S’intéresser à la sexualité d’un autre, c’est une intrusion possible dans son intimité. Comment alors proposer aux personnes un espace collectif d’expression, protégé et attentif ?


L’animation, confiée à deux intervenants au moins, repose sur les règles de fonctionnement    habituelles des groupes de parole : confidentialité, liberté de silence et de parole… Le groupe de parole n’étant pas un lieu d’analyse, les expériences personnelles ne sont pas abordées.


La question de la participation volontaire n’est pas simple à traiter, les personnes ont souvent       besoin d’avoir une idée précise du contenu et de la forme de l’intervention pour pouvoir exercer leur libre choix. Une réponse possible : faire précéder la participation volontaire au groupe de parole par des séances d’information obligatoires avec la possibilité pour les personnes de rester en retrait.


La composition des groupes requiert une attention particulière en tenant compte de l’âge, des     niveaux de compréhension, des risques d’isolement.

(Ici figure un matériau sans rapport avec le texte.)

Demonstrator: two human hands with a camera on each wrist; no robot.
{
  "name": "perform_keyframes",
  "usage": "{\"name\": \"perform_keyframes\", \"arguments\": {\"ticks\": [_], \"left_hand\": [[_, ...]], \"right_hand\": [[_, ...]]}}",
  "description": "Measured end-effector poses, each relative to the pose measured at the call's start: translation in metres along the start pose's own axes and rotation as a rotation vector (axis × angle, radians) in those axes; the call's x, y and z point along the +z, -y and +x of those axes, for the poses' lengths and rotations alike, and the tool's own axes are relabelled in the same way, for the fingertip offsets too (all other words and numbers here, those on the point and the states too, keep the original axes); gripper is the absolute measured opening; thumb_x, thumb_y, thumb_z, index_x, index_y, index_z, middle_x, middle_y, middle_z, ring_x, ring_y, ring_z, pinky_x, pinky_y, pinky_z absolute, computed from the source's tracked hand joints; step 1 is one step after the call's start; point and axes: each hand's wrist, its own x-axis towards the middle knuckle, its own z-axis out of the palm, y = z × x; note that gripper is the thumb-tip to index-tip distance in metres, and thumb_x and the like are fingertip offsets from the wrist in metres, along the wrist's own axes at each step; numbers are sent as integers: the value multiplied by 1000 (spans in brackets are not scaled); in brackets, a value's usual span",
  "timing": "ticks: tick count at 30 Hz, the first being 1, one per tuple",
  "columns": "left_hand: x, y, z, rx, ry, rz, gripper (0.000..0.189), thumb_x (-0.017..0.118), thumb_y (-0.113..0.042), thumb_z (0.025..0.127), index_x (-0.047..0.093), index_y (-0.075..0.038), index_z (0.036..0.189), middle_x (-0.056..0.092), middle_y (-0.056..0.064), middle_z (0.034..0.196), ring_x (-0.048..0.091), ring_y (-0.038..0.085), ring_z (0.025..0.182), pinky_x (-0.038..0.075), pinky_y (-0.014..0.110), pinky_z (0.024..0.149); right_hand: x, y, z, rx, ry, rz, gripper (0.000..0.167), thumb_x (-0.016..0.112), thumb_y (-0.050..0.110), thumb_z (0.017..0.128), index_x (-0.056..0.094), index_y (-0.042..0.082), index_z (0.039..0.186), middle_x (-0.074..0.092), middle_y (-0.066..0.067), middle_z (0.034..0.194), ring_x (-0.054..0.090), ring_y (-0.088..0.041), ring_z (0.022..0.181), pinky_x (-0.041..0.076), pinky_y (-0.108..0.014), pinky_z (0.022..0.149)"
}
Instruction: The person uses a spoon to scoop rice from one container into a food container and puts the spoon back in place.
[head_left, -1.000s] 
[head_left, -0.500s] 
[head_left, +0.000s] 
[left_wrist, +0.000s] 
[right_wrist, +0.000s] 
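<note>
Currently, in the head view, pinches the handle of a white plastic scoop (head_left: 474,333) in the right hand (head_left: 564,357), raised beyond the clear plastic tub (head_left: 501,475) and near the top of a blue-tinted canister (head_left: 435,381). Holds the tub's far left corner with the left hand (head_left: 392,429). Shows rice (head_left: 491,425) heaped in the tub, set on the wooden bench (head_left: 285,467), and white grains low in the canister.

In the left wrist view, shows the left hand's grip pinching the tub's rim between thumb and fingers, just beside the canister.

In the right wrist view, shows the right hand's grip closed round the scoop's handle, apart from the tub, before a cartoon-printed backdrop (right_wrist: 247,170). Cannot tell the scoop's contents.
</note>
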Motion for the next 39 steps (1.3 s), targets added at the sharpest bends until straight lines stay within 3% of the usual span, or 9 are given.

La dynamique collective peut être favorisée en alternant la composition des groupes : commencer par des groupes non mixtes pour traiter du fonctionnement du corps, avant d’introduire une mixitégarçon-fille ou homme-femme."


"Mettre à distance les représentations des professionnels


L’accompagnement de la dimension sexuelle ne se limite pas aux personnes handicapées, mais implique également d’associer les parents et les professionnels. Pour ces derniers, la formation est essentielle, il est également nécessaire de leur ménager des espaces de réflexion et d’analyse de la pratique. L’enjeu : les aider à trouver la bonne distance."